■ **TASK ITEM**:
Make an exact copy of the whole listing, but leave its pictures out.

■ **COLLECTED DATA**:

# # # #

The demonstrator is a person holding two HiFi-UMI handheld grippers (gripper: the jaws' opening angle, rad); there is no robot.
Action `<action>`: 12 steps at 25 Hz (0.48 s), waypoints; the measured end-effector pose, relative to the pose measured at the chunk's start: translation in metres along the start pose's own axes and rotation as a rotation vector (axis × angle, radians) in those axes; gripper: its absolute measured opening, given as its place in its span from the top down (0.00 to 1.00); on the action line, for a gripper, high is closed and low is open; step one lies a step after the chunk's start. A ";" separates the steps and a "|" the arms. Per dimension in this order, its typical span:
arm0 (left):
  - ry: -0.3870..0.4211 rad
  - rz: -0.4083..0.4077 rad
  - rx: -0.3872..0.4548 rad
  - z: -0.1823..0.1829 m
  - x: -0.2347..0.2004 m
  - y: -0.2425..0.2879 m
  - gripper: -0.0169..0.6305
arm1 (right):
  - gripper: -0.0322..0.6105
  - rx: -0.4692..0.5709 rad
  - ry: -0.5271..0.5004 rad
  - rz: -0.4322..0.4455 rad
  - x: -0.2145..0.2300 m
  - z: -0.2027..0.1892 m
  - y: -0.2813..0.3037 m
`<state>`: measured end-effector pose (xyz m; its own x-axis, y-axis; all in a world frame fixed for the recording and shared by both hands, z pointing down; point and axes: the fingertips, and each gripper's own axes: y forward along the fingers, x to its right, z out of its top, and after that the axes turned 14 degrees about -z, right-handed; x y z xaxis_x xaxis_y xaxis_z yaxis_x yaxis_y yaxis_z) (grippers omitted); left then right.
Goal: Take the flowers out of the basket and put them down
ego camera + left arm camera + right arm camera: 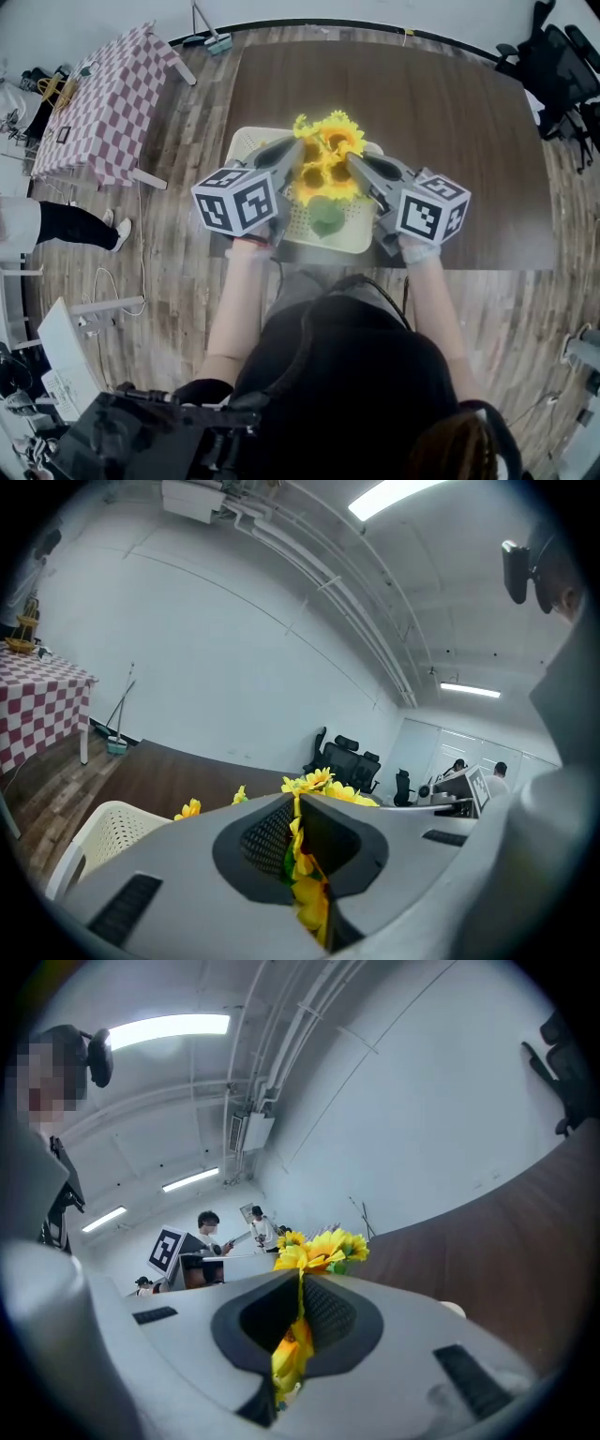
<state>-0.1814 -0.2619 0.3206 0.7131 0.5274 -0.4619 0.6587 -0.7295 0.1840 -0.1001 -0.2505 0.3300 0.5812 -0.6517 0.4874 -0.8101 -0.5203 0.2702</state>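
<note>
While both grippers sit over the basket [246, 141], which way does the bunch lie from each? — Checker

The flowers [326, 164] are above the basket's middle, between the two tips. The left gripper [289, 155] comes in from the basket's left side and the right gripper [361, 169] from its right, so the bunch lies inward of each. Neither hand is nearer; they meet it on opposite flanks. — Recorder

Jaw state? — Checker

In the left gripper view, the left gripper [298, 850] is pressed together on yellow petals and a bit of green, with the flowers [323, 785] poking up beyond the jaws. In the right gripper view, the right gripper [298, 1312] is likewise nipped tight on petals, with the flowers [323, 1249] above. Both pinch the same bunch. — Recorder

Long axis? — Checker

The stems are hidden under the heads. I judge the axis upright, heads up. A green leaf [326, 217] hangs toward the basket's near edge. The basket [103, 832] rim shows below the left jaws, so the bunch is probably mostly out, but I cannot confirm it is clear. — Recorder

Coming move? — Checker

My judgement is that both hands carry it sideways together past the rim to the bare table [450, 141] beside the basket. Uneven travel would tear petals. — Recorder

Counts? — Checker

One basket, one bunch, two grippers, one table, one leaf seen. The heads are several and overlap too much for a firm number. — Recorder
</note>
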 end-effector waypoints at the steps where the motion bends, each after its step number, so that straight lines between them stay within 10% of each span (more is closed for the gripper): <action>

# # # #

■ **REPLY**:
The demonstrator is a person holding two HiFi-UMI handheld grippers (gripper: the jaws' opening angle, rad); there is no robot.
Action `<action>`: 12 steps at 25 Hz (0.48 s), waypoints; the measured end-effector pose, relative to the pose measured at the chunk's start: translation in metres along the start pose's own axes and rotation as a rotation vector (axis × angle, radians) in those axes; gripper: its absolute measured opening, given as its place in its span from the top down (0.00 to 1.00); on the action line, for a gripper, high is closed and low is open; step one lies a step after the chunk's start. A ";" separates the steps and a "|" the arms. Per dimension in this order, its typical span:
arm0 (left):
  - ry: -0.3870..0.4211 rad
  - rz: -0.4083..0.4077 rad
  - rx: -0.3872..0.4548 rad
  - z: -0.1823..0.1829 m
  - x: -0.2347..0.2004 m
  - y: -0.2425..0.2879 m
  - gripper: -0.0169..0.6305
arm1 (right):
  - gripper: -0.0322..0.6105
  - rx: -0.4692..0.5709 rad
  - ry: -0.5271..0.5004 rad
  - rz: -0.4322..0.4455 rad
  - x: -0.2145..0.2300 m
  - z: -0.2027..0.1892 m
  - y: -0.2813..0.3037 m
`<state>`: measured end-effector pose (xyz m; its own x-axis, y-axis; all in a world frame fixed for the recording and shared by both hands, z pointing down; point and axes: the fingertips, and each gripper's own axes: y forward along the fingers, x to its right, z out of its top, and after that the axes turned 14 degrees about -z, right-handed; x y z xaxis_x xaxis_y xaxis_z yaxis_x yaxis_y yaxis_z) (grippers omitted); left then right.
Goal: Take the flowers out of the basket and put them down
ego camera + left arm camera + right arm camera: 
<state>-0.1814 -0.2619 0.3206 0.7131 0.5274 -0.4619 0.6587 -0.7295 0.1840 -0.1001 -0.2505 0.3300 0.5812 -0.6517 0.4874 -0.8101 -0.5203 0.2702</state>
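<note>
While both grippers sit over the basket [246, 141], which way does the bunch lie from each? — Checker

The flowers [326, 164] are above the basket's middle, between the two tips. The left gripper [289, 155] comes in from the basket's left side and the right gripper [361, 169] from its right, so the bunch lies inward of each. Neither hand is nearer; they meet it on opposite flanks. — Recorder

Jaw state? — Checker

In the left gripper view, the left gripper [298, 850] is pressed together on yellow petals and a bit of green, with the flowers [323, 785] poking up beyond the jaws. In the right gripper view, the right gripper [298, 1312] is likewise nipped tight on petals, with the flowers [323, 1249] above. Both pinch the same bunch. — Recorder

Long axis? — Checker

The stems are hidden under the heads. I judge the axis upright, heads up. A green leaf [326, 217] hangs toward the basket's near edge. The basket [103, 832] rim shows below the left jaws, so the bunch is probably mostly out, but I cannot confirm it is clear. — Recorder

Coming move? — Checker

My judgement is that both hands carry it sideways together past the rim to the bare table [450, 141] beside the basket. Uneven travel would tear petals. — Recorder

Counts? — Checker

One basket, one bunch, two grippers, one table, one leaf seen. The heads are several and overlap too much for a firm number. — Recorder
</note>
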 end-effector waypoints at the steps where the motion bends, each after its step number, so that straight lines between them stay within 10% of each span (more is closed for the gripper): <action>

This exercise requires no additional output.